• **What the exercise asks**
In this material, which lines include the string "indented"? Show them.

• **Data to examine**
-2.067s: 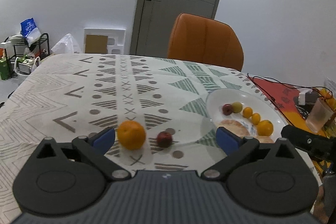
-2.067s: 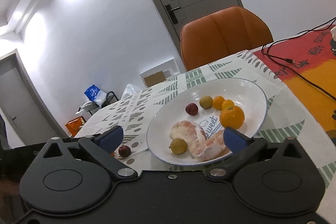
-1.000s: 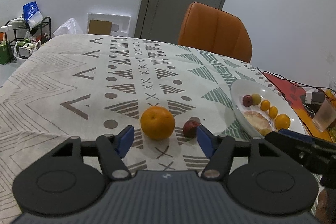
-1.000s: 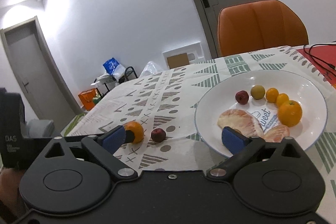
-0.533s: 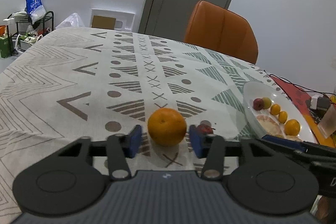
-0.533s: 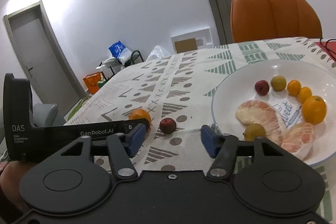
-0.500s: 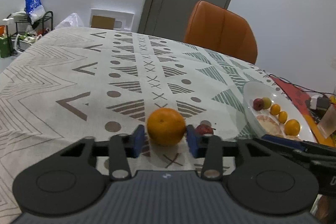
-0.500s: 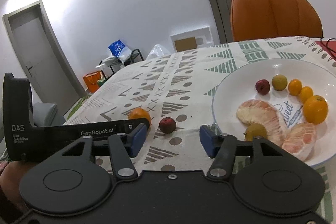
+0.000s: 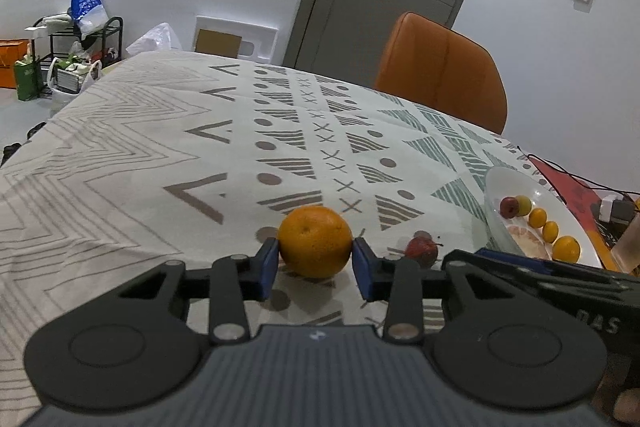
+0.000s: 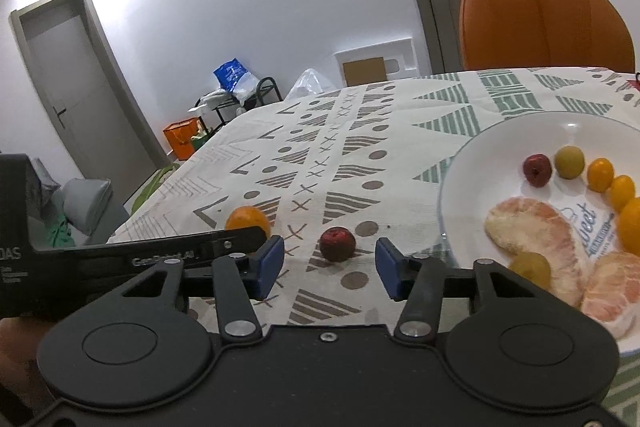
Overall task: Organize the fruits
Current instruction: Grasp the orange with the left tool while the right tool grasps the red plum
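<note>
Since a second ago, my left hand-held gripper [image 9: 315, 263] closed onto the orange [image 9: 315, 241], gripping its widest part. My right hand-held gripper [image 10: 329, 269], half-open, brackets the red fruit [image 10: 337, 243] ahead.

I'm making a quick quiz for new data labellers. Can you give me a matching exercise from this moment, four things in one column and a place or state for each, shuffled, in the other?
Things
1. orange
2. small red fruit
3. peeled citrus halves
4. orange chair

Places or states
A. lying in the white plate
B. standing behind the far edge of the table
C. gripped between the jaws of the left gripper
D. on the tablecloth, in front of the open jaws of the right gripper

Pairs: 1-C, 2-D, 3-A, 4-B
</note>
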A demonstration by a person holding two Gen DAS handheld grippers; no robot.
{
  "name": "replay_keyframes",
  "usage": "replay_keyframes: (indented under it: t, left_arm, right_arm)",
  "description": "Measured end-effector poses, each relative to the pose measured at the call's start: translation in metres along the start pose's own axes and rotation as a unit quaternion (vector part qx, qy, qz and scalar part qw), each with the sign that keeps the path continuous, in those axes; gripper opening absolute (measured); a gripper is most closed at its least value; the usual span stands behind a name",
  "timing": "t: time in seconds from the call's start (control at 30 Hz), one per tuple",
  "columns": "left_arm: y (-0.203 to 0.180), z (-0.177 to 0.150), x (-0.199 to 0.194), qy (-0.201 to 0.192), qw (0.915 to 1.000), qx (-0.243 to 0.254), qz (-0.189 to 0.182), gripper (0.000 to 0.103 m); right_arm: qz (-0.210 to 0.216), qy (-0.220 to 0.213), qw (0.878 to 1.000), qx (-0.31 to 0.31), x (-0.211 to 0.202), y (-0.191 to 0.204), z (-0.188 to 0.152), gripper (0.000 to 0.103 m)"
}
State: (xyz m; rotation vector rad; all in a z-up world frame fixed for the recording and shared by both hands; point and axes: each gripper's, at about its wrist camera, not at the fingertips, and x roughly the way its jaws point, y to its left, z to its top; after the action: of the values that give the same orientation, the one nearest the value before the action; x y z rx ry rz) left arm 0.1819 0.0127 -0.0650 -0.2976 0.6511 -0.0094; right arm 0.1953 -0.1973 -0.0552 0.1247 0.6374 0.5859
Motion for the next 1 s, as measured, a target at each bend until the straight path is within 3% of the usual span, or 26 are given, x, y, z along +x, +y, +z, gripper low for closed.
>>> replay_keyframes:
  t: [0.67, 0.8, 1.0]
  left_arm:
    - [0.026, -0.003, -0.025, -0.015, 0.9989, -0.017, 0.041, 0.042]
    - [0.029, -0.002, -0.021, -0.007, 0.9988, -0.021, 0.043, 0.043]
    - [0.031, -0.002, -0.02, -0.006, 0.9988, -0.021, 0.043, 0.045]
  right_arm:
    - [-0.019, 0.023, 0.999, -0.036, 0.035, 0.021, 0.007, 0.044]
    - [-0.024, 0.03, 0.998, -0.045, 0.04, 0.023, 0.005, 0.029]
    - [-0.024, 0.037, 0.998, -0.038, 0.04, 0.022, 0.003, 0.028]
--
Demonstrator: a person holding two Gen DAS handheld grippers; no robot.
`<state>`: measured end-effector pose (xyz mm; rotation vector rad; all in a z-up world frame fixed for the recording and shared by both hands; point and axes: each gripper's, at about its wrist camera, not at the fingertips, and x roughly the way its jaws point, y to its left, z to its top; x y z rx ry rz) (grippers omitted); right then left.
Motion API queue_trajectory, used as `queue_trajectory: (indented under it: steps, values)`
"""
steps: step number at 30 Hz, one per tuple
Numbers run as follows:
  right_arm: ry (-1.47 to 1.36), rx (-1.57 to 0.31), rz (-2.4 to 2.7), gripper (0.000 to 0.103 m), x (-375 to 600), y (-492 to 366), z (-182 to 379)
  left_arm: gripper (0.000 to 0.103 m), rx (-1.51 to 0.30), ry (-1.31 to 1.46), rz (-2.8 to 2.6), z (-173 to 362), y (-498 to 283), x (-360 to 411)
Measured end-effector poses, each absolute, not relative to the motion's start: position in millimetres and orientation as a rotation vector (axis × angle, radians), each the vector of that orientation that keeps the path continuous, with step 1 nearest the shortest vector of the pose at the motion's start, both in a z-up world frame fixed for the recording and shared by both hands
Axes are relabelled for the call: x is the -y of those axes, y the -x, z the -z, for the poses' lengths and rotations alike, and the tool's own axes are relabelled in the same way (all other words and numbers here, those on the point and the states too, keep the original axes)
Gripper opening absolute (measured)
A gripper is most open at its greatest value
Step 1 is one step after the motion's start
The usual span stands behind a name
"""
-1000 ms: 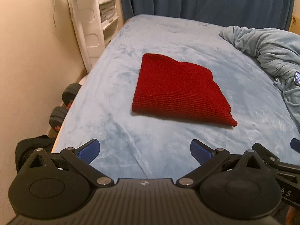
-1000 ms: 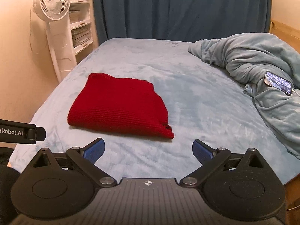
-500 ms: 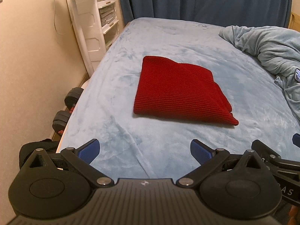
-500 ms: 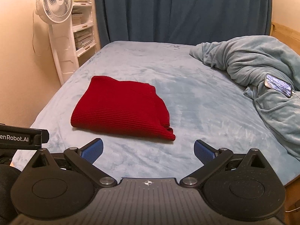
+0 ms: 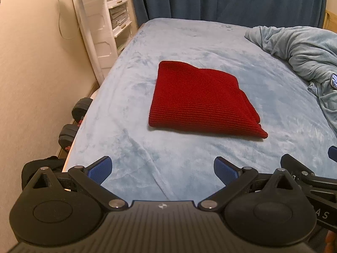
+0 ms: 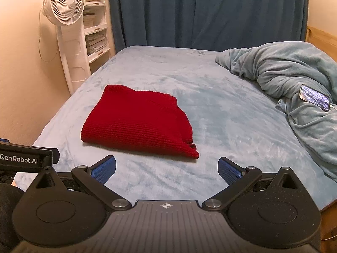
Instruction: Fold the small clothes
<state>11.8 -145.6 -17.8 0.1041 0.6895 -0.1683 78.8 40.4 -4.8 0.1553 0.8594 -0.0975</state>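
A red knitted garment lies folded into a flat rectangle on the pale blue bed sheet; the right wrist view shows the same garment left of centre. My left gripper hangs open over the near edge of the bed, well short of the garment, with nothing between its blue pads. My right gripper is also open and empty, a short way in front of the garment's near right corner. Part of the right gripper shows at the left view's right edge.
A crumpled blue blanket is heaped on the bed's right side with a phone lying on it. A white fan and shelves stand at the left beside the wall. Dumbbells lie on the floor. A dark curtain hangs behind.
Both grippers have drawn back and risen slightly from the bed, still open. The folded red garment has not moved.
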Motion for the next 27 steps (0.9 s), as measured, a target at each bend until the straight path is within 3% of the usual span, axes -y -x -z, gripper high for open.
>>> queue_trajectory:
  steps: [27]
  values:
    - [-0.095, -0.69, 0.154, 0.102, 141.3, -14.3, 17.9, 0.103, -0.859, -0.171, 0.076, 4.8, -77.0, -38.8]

• **Response**
  "usage": "replay_keyframes: (indented under it: t, left_arm, right_arm)",
Motion API queue_trajectory, used as `queue_trajectory: (indented under it: steps, values)`

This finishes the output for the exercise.